2:	Which of the following are valid reasons to implement access lists? (Choose three.) A. Priority queuing B. Route filtering C. Dial-on-demand routing D. Console port security
3:	Which of the following are types of access lists? (Choose three.) A. Standard B. Extended C. Restricted D. Static E. Named F. Unnamed
4:	Which types of access lists can filter traffic based on the source port? (Choose two.) A. Standard B. Extended C. Restricted D. Static E. Named F. Unnamed
5:	Which type of access list can filter based only on the source address of a packet? A. Standard B. Extended C. Dynamic D. Static E. Named F. Unnamed
6:	Which of the following identifiers can be used for standard access lists? (Choose two.) A. 91 B. 107 C. 1270 D. 1902
7:	Which of the following identifiers can be used for extended access lists? (Choose two.) A. 99 B. 100 C. 2500 D. 2700
8:	Which access list type allows you to delete entries in a specific access list? A. Standard B. Extended C. Named D. Unnamed
9:	You are filtering traffic to an FTP site and you want only FTP traffic to reach the server. You do not want additional traffic to reach the server. Which traffic should be allowed? A. TCP on ports 20 and 21 B. UDP on ports 20 and 21 C. TCP on port 21 D. TCP and UDP on ports 20 and 21
10:	You have established a DNS server on one of your networks.
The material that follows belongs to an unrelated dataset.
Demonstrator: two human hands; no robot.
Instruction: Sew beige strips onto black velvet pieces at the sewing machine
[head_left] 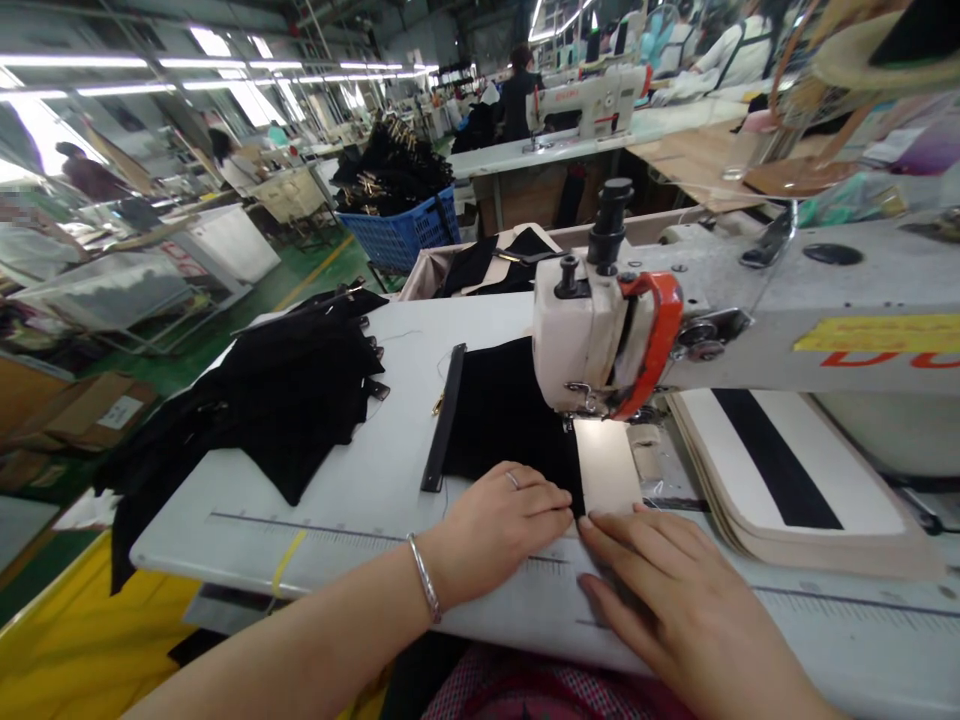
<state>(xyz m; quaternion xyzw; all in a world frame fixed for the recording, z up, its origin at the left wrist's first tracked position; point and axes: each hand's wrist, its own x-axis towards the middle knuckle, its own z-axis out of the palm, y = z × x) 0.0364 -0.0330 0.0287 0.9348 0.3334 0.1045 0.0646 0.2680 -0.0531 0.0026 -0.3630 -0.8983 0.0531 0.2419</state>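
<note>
A black fabric piece [502, 410] lies under the sewing machine head [577, 330], with a dark zipper strip [444, 418] along its left edge. Against its right edge lies a cream panel [609, 465], close below the presser foot [568, 424]. My left hand [510, 518] rests flat on the near edge of the black fabric, fingers close together and slightly bent. Beside it my right hand [664, 575] is spread, fingertips on the near end of the cream panel and thumb apart on the table. The fabric under both hands is hidden.
To the left, a heap of black pieces with metal fittings [292, 390] hangs over the edge of the white table [405, 330]. A stack of cream panels with black stripes [787, 480] sits at right. A blue basket [405, 235] of black pieces stands behind.
</note>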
You need to permit traffic, including queries and zone transfers, to the DNS server using access lists. Which traffic should be allowed? A. TCP and UDP on ports 53 B. TCP and UDP on port 69 C. TCP and UDP on port 67 D. TCP on port 67
11:	What happens to a packet that does not meet the conditions of any access list filters? A. The packet is routed normally. B. The packet is flagged and then routed. C. The packet is dropped. D. The administrator is notified.
12:	Which of the following statements regarding outbound access lists are correct? (Choose two.) A. Outbound access lists cannot filter packets originating from the router. B. Outbound access lists filter packets before a routing decision has been made. C. Outbound access lists drop packets that are not routable. D. Outbound access lists can drop packets based on protocol numbers.
13:	Which of the following statements regarding inbound access lists are correct? (Choose three.) A. Inbound access lists cannot filter packets originating from the router. B. Inbound access lists filter packets before a routing decision has been made. C. Inbound access lists drop packets that are not routable. D. Inbound access lists can drop packets based on protocol numbers.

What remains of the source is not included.